_Exercise_
Look through the material below and copy every line containing the word "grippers".

[Record excerpts — start]

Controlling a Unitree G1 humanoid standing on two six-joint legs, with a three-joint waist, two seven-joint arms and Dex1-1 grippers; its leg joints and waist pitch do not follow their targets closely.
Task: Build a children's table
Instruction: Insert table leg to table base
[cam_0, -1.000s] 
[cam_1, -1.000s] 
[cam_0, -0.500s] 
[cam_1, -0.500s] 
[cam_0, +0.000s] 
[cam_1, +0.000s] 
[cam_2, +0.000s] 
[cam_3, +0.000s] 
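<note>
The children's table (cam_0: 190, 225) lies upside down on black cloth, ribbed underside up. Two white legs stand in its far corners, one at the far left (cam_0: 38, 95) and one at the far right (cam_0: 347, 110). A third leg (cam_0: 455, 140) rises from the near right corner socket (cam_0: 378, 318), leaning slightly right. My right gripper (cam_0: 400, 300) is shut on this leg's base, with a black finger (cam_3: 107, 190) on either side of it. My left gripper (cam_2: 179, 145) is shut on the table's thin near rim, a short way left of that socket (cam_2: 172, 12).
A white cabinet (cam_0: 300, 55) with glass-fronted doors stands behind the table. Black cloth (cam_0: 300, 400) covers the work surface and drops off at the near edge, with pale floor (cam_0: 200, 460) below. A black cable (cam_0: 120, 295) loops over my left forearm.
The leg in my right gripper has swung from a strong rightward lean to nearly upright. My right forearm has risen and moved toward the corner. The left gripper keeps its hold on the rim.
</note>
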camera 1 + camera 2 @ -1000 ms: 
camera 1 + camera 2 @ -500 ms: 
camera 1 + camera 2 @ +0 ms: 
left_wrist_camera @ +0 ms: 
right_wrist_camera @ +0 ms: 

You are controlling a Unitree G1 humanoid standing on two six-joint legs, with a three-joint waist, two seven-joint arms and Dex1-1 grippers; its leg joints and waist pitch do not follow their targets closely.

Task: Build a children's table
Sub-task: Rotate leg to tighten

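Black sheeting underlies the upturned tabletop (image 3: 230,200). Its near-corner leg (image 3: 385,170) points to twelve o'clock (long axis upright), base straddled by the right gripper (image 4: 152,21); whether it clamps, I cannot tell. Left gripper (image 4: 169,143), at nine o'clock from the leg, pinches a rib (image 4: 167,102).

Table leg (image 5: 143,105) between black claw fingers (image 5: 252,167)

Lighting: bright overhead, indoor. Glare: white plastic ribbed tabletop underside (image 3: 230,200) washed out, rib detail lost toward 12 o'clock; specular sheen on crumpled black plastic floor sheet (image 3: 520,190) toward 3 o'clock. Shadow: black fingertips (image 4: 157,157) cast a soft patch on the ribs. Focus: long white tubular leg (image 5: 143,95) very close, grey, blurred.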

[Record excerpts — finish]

_Written reply_
Controlling a Unitree G1 humanoid standing on two six-joint legs, with a three-joint waist, two seven-joint arms and Dex1-1 grippers; its leg joints and waist pitch do not follow their targets closely.
You are controlling a Unitree G1 humanoid standing on two six-joint legs, with a three-joint waist, two seven-joint arms and Dex1-1 grippers; its leg joints and waist pitch do not follow their targets closely.

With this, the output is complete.